Input for this task:
»»
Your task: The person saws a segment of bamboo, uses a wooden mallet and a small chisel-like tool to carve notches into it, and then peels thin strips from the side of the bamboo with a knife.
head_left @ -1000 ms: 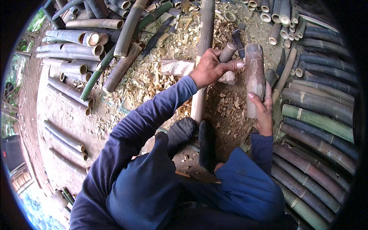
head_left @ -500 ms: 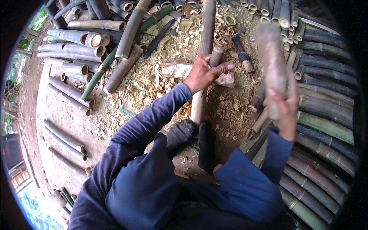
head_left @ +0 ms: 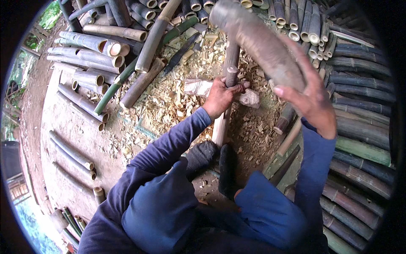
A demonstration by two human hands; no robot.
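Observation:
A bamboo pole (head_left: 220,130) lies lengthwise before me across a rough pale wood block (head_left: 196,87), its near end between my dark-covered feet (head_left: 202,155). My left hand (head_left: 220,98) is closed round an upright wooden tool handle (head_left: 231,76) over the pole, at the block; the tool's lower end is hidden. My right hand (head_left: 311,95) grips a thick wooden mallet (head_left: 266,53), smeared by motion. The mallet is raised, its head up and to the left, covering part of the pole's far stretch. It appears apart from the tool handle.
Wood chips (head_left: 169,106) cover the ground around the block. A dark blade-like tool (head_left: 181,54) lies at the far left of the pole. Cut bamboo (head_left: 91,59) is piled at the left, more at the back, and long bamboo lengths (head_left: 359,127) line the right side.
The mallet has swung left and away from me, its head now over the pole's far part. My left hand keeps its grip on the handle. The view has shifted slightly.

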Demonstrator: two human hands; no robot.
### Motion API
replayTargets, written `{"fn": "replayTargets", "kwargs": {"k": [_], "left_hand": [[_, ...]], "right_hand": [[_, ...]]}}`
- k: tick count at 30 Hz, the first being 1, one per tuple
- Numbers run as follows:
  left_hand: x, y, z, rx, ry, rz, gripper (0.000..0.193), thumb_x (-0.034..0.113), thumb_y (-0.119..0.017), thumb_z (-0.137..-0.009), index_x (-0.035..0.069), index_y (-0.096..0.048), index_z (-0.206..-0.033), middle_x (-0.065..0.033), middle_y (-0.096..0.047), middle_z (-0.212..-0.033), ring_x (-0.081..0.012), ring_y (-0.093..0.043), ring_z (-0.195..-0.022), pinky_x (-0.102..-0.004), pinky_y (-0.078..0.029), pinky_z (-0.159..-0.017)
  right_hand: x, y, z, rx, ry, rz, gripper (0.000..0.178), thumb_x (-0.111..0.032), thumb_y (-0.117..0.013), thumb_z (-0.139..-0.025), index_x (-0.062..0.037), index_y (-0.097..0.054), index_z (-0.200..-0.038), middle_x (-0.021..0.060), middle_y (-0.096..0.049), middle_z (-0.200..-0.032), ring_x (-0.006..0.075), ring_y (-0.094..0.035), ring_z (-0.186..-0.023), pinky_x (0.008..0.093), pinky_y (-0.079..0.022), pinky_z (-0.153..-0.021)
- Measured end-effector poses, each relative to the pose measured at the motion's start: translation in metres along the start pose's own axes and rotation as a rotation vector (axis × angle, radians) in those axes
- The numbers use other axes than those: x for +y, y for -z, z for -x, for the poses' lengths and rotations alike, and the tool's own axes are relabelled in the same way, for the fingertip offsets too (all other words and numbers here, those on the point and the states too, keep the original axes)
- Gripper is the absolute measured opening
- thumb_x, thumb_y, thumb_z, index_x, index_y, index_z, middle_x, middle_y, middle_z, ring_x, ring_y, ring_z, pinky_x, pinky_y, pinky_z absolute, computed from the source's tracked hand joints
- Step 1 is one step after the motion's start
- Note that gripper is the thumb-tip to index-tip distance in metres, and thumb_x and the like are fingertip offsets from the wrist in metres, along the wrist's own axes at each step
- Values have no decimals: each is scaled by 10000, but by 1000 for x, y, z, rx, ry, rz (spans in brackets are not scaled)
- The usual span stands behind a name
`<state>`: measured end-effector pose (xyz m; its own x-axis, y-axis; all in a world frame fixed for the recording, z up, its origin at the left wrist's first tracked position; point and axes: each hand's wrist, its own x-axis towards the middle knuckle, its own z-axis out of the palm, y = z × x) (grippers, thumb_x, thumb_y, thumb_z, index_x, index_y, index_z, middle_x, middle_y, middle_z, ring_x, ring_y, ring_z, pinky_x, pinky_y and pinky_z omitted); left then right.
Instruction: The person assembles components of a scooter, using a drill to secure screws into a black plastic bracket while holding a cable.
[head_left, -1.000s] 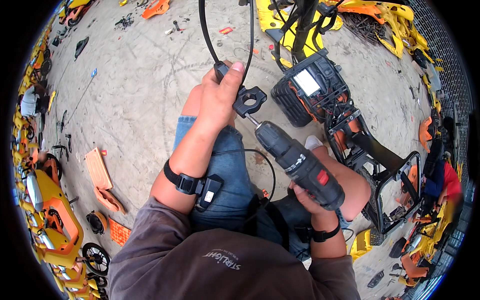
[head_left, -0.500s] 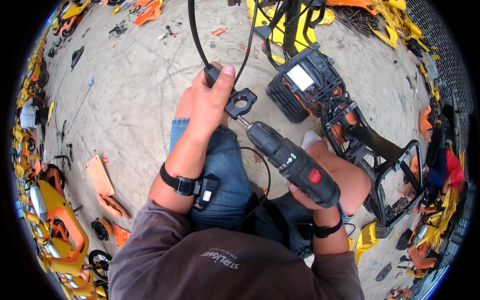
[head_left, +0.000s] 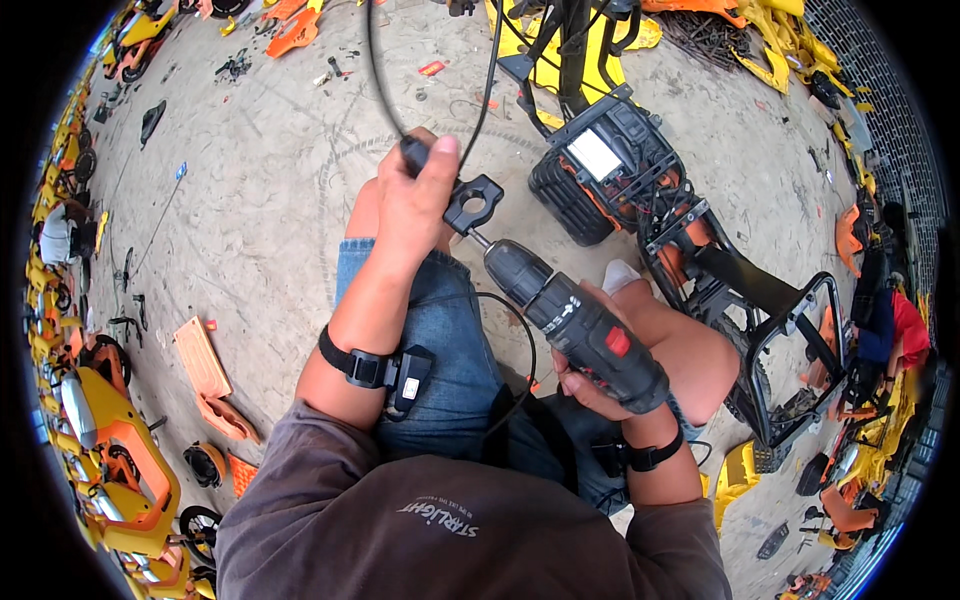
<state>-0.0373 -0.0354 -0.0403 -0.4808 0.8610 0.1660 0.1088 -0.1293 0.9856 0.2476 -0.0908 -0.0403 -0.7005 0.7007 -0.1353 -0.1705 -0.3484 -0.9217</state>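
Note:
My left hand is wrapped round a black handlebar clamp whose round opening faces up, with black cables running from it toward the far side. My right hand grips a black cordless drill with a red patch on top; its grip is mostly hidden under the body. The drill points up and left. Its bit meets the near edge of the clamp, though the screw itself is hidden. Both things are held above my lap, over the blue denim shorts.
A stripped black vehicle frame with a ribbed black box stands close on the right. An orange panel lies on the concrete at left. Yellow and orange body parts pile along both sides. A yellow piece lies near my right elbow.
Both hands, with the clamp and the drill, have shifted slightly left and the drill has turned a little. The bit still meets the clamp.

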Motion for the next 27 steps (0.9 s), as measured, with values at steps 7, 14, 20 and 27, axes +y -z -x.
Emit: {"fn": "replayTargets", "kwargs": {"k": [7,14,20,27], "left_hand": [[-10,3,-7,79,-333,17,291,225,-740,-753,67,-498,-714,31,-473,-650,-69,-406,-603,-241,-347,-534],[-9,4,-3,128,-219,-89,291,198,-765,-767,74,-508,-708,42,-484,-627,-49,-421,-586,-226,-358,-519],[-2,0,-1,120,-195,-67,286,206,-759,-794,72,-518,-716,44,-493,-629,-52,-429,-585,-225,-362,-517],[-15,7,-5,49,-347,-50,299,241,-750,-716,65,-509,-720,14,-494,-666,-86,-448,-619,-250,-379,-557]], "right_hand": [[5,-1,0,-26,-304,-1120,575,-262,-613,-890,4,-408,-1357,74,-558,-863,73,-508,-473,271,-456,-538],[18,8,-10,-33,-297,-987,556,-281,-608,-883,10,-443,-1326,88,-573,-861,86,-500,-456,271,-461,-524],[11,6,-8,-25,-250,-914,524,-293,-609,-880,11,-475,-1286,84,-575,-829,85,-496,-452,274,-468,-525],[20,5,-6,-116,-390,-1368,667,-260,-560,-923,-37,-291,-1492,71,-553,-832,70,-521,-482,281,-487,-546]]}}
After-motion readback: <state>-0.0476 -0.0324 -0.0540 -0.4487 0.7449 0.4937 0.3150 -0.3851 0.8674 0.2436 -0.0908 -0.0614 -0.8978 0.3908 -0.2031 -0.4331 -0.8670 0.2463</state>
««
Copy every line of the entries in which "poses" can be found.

- Measured end-effector poses, each relative to the pose measured at the motion's start: translation in metres along the start pose's own axes and rotation as a rotation vector (axis × angle, radians) in those axes
- The numbers use other axes than those: x for +y, y for -z, z for -x, for the poses' lengths and rotations alike, and the tool's own axes are relabelled in the same way, for the fingertip offsets too (all other words and numbers here, those on the point and the states too, keep the original axes)

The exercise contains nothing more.